5) ČSN EN ISO 15189 Medical laboratories - Quality and competence requirements.
6) Act No. 22 / 1997 Coll., on technical requirements for products and amending and supplementing certain laws, as amended. '
49. In Paragraph 30 (1), the word "germ 'is deleted, the word" patients' is replaced by "persons under investigation 'and the words" amendments' are replaced by "permanent amendments'.
50. in Paragraph 31 (2) (d), the word "quarantine" shall be replaced by "quarantine measure."
51. in Paragraph 31 (3), the words "deprived of legal capacity" shall be replaced by the words "with limited discretion" and the words "or guardian" shall be inserted after the word "representative."
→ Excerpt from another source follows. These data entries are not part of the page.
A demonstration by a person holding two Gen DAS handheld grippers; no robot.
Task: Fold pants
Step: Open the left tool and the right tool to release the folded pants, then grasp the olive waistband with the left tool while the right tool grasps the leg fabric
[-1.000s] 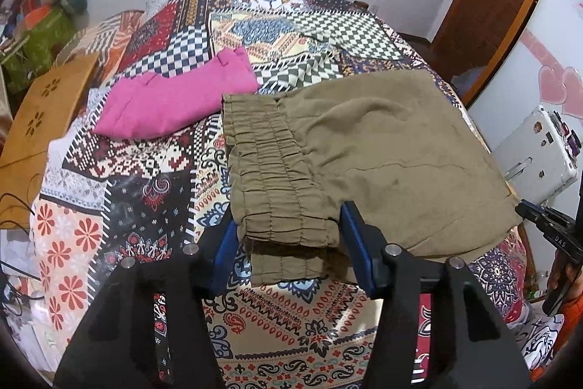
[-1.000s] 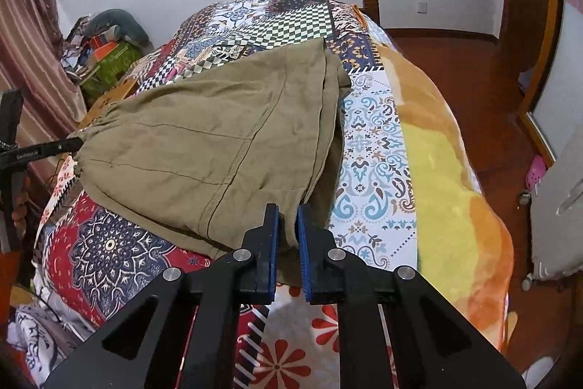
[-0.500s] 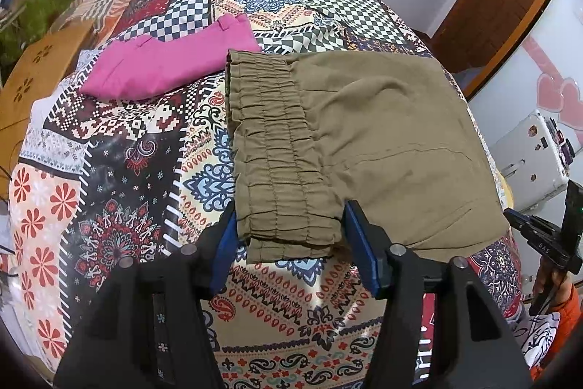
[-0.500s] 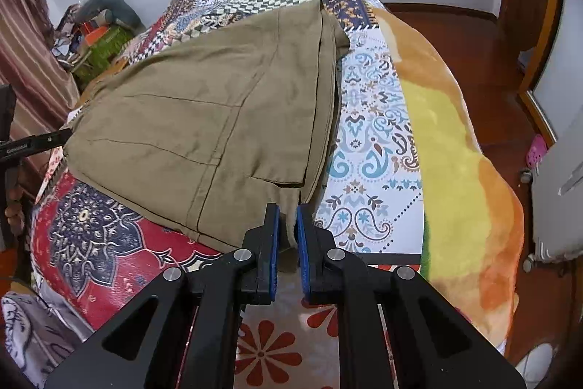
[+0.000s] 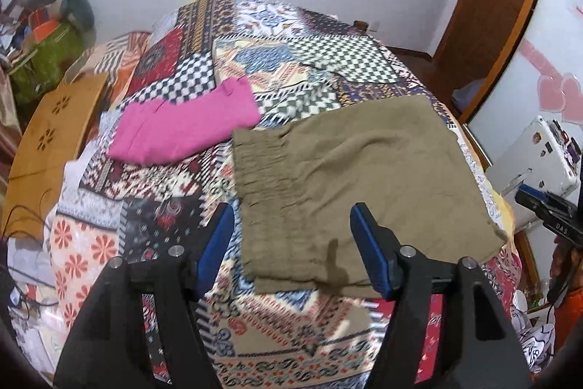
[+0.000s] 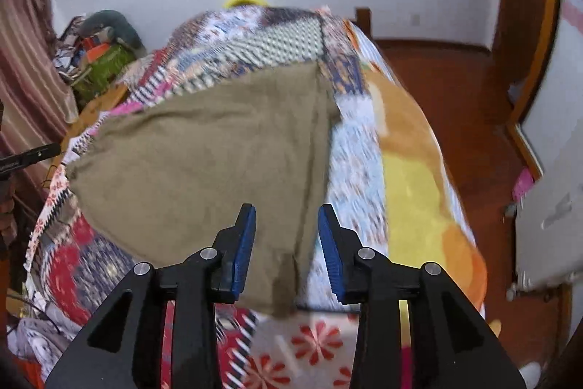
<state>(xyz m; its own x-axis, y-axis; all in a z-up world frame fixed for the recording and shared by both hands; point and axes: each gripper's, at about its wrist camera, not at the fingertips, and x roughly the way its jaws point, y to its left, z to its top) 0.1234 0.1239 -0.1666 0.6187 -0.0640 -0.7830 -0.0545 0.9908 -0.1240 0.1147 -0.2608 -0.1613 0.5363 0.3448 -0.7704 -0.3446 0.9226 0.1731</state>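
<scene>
Folded olive-green pants [image 5: 360,181] lie flat on the patterned bedspread [image 5: 280,53], with the elastic waistband [image 5: 266,185] at the left. My left gripper [image 5: 291,243] is open and empty, raised above the near waistband corner. In the right wrist view the same pants [image 6: 204,166] lie on the bed. My right gripper [image 6: 286,243] is open and empty, above the pants' near right corner. The right gripper also shows at the right edge of the left wrist view [image 5: 546,210].
A folded pink garment [image 5: 186,126] lies on the bed left of the pants. A wooden stool [image 5: 47,148] and a green bag [image 5: 47,57] stand at the bed's left side. A white appliance [image 5: 535,163], a wooden door and wood floor [image 6: 455,97] are at the right.
My right gripper has opened and let go of the pants' corner. Both grippers have lifted and pulled back from the pants, which now lie flat on the bed.
</scene>
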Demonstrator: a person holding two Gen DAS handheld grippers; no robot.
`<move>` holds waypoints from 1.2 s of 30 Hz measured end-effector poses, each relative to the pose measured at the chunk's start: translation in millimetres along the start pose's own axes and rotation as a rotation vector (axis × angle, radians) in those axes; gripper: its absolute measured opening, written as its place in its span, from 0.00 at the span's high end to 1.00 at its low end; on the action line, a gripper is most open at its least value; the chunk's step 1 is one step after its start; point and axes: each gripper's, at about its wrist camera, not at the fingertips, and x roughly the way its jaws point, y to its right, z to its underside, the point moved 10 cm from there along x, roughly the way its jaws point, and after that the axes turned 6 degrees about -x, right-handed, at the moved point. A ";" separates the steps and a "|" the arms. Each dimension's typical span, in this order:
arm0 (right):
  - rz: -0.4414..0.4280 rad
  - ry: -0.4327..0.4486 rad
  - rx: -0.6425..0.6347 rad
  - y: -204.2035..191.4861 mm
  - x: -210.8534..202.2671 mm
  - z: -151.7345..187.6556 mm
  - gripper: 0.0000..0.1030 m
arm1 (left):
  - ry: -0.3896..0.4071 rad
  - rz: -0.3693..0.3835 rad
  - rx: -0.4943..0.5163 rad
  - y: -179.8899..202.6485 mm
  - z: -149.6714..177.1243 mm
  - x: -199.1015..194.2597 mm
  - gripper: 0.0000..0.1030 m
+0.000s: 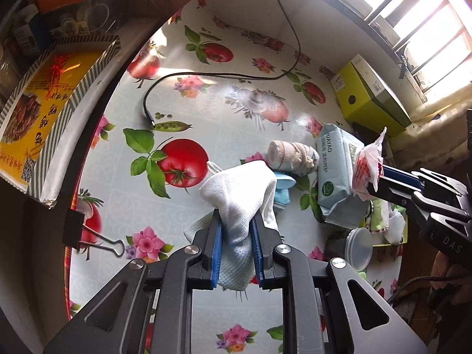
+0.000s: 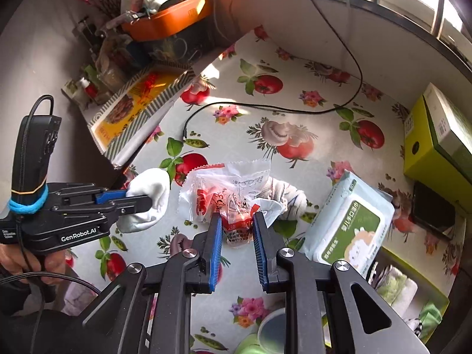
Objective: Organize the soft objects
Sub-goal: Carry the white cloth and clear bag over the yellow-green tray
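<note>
Two grippers each hold something soft above a flower-and-tomato printed counter. The left gripper has its jaws pressed narrowly on a white cloth, which bunches between the blue pads, bulges forward past the tips and trails back between the jaws, so its long axis runs along the jaws. The right gripper has its jaws closed on a crinkly red-and-clear snack packet, whose loose top fans forward and to the left beyond the tips.

Further out on the counter lie a rolled beige bandage and a blue cloth, just beyond the white cloth. Beside them, on the right, is a pale wet-wipes pack, its length pointing away from the jaws. A yellow-green tray with folded cloths sits near the right gripper, which is probably closer to it than the left.
</note>
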 end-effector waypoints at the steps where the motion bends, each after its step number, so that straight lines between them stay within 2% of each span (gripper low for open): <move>1: 0.003 0.010 0.012 1.1 -6.3 3.7 0.81 | 0.002 0.003 0.010 5.3 0.1 -2.1 0.82; 14: 0.042 0.100 0.162 26.0 -67.8 54.4 0.81 | 0.019 0.033 0.120 59.2 8.8 -25.1 0.82; 23: 0.062 0.130 0.237 39.6 -89.8 85.5 0.81 | 0.016 0.046 0.173 85.5 20.2 -32.3 0.82; 36: 0.092 0.178 0.308 55.2 -115.7 112.4 0.81 | 0.003 0.064 0.243 121.1 30.0 -35.3 0.82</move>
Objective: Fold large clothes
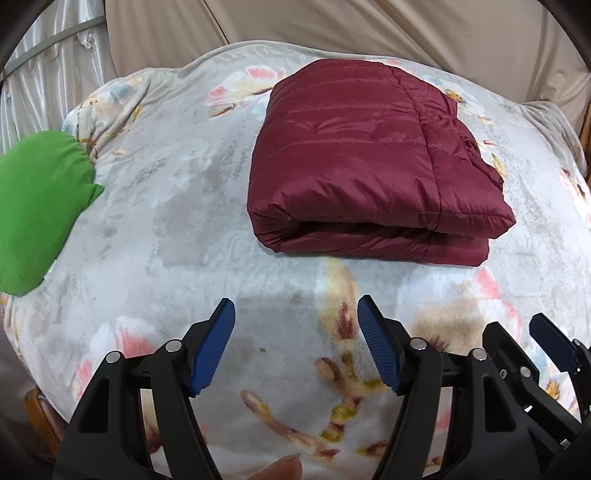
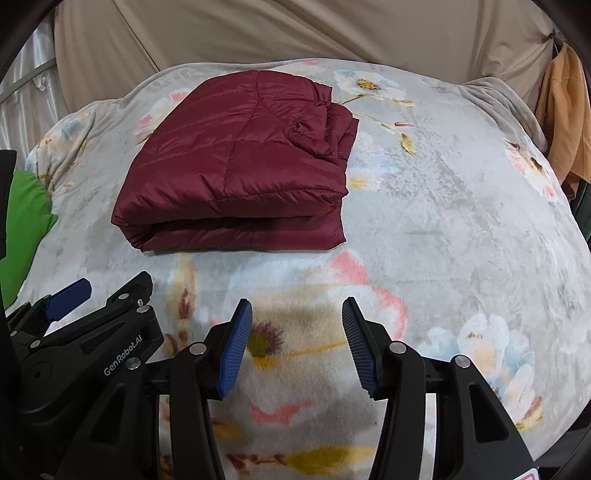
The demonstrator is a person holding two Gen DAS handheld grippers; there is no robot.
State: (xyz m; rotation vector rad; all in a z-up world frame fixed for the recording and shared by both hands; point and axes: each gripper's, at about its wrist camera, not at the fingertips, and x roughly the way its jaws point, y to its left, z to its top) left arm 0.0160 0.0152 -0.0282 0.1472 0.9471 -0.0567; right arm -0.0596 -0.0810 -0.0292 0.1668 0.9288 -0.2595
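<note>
A dark red quilted jacket (image 1: 373,162) lies folded into a thick rectangle on a floral fleece blanket (image 1: 184,221). It also shows in the right wrist view (image 2: 240,166), left of centre. My left gripper (image 1: 295,314) is open and empty, hovering over the blanket a little short of the jacket's near fold. My right gripper (image 2: 297,314) is open and empty too, beside the left one, nearer than the jacket and to its right. The right gripper's fingers (image 1: 550,343) show at the lower right of the left wrist view.
A green cloth bundle (image 1: 37,206) lies at the blanket's left edge, also seen in the right wrist view (image 2: 26,229). Beige fabric (image 2: 295,29) hangs behind. An orange garment (image 2: 565,110) hangs at the far right.
</note>
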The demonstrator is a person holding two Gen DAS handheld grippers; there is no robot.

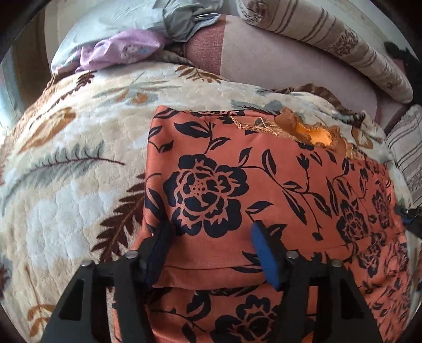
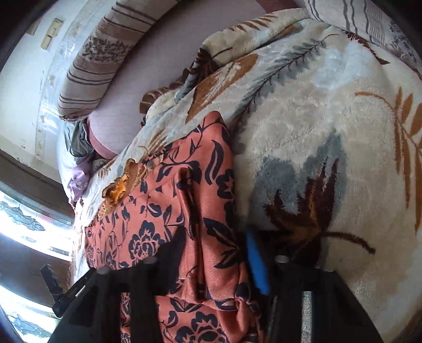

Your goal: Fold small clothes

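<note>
An orange garment with a black flower print lies folded on a fleecy leaf-patterned blanket. A frilly orange trim shows at its far edge. My left gripper is open, its jaws wide apart over the garment's near fold, the cloth lying between them. In the right wrist view the same garment lies at the left on the blanket. My right gripper is open, its jaws either side of the garment's bunched right edge.
Striped pillows lie at the back on a pink sheet. A lilac cloth and a grey cloth are heaped at the back left. A wall and a window stand beyond the bed.
</note>
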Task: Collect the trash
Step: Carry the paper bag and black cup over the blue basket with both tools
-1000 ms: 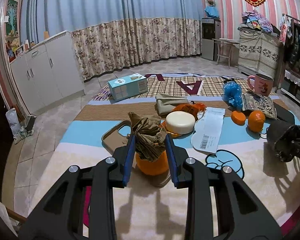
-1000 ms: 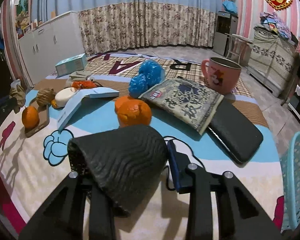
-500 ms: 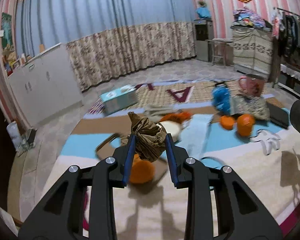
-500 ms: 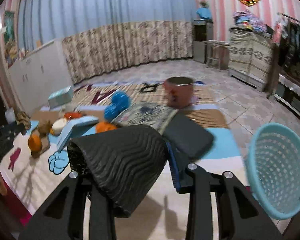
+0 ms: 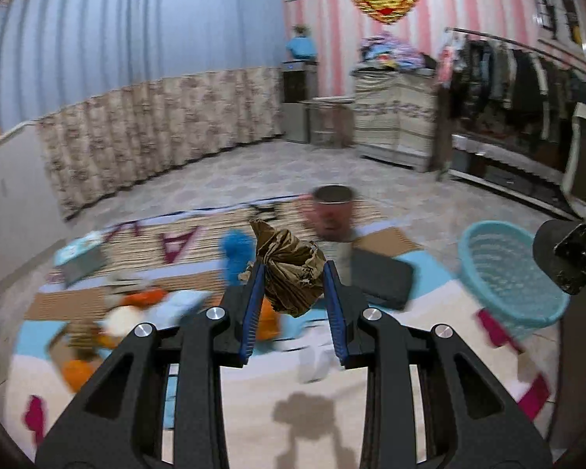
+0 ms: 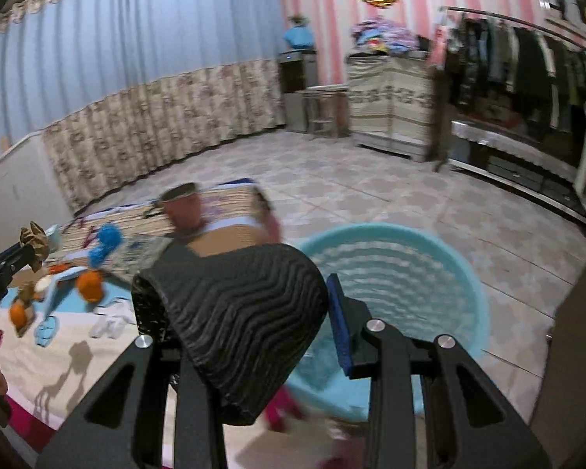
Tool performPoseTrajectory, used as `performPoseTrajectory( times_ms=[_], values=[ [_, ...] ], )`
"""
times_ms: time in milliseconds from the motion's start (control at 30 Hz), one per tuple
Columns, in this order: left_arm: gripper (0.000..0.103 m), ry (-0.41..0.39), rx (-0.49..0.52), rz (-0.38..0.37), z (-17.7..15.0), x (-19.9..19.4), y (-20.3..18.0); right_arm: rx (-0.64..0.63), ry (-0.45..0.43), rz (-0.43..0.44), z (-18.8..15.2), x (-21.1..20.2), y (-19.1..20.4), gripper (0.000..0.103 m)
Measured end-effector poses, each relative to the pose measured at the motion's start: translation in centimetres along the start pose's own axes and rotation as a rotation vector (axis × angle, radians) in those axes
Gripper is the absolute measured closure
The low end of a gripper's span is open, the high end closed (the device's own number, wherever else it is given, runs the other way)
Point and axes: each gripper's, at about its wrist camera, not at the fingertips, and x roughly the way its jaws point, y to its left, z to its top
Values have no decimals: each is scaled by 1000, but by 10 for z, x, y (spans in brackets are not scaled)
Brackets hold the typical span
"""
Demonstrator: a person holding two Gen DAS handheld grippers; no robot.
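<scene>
My left gripper [image 5: 293,297] is shut on a crumpled brown paper ball [image 5: 289,269] and holds it in the air above the mat. The ball also shows at the left edge of the right wrist view [image 6: 35,240]. My right gripper [image 6: 250,312] is shut on a black ribbed cup sleeve [image 6: 238,320] and holds it over the near left rim of a light blue mesh basket [image 6: 402,273]. The basket stands on the floor to the right of the mat in the left wrist view [image 5: 508,273]. The right gripper with the sleeve shows at the far right there [image 5: 566,254].
On the patterned mat [image 5: 254,410] lie oranges [image 6: 90,285], a blue crumpled bag [image 5: 236,250], a pink mug [image 5: 334,211], a black case [image 5: 383,277], a tissue box [image 5: 78,258] and white papers. A clothes rack [image 5: 527,90] and cabinets stand at the right.
Both grippers have lifted and swung right, away from the mat's clutter toward the blue basket. The right gripper with the sleeve now hangs over the basket's rim. Both grips are unchanged.
</scene>
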Motion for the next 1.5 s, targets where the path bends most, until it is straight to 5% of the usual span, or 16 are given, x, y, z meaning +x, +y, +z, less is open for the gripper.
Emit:
performPoseTrajectory(
  times_ms=[300, 967, 1033, 1167, 1500],
  values=[
    [74, 41, 71, -153, 3, 41, -100, 62, 5, -133, -3, -9, -82, 70],
    [72, 85, 230, -345, 19, 108, -220, 132, 74, -166, -7, 40, -125, 70],
    [68, 100, 229, -358, 23, 114, -220, 129, 79, -165, -3, 45, -125, 70],
    [37, 104, 226, -348, 25, 116, -219, 128, 85, -164, 1, 51, -125, 70],
    [18, 44, 158, -255, 42, 95, -171, 158, 132, -115, -2, 75, -116, 70]
  ],
)
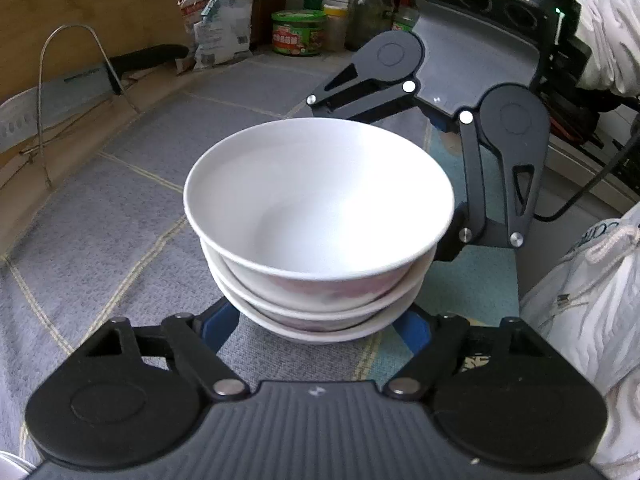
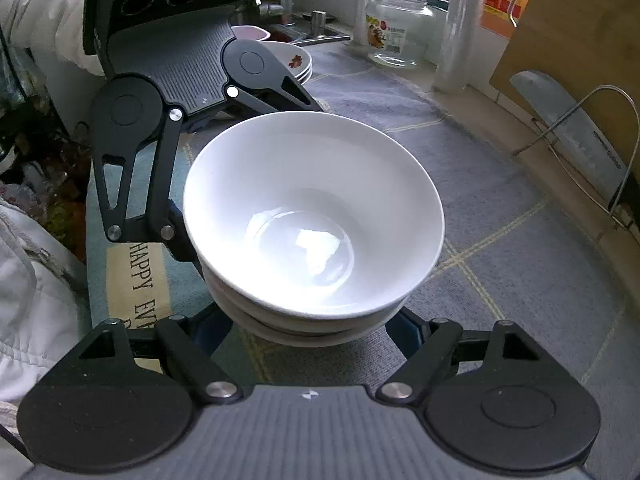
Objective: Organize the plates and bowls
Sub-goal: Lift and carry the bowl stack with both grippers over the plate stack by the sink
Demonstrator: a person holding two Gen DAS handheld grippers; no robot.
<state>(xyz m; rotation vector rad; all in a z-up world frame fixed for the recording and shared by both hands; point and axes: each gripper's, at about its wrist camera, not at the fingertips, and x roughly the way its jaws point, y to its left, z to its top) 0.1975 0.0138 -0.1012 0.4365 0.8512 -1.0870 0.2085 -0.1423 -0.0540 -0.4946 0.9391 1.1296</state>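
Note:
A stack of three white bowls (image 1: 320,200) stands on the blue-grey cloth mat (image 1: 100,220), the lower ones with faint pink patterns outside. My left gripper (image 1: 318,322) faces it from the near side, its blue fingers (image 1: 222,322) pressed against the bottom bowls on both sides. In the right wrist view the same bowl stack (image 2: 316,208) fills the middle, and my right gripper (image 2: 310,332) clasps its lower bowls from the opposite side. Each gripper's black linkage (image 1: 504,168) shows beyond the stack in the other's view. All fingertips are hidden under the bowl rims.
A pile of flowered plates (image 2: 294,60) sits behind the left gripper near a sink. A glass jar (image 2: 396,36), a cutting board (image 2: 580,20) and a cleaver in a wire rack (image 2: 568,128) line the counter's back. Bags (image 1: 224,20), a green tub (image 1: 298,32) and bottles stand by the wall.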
52. In Article 33 (5), the words "deprived of legal capacity 'are replaced by the words" with limited professional capacity' and the words "or the guardian of the patient 'are inserted after the word" patient'.
53. In Paragraph 34 (1) of the Introductory Part of the provision, the words "or the guardian of the patient" shall be inserted after the word "patient."
54. In Article 34 (2), the words "or the guardian of the patient" shall be inserted after the words "or the guardian of the patient" and the words "or the guardian of the patient" shall be inserted after the words "or the guardian of the patient."
55. In Paragraph 35 (i), the words "with medical radiation, for which the exposure is intended to have a direct health benefit for persons undergoing it or which is verified in the framework of biomedical health and disorder research" shall be replaced by the words "medical exposure."
56. In Paragraph 36 (2), the words "with medical radiation 'are replaced by the words" medical exposure'.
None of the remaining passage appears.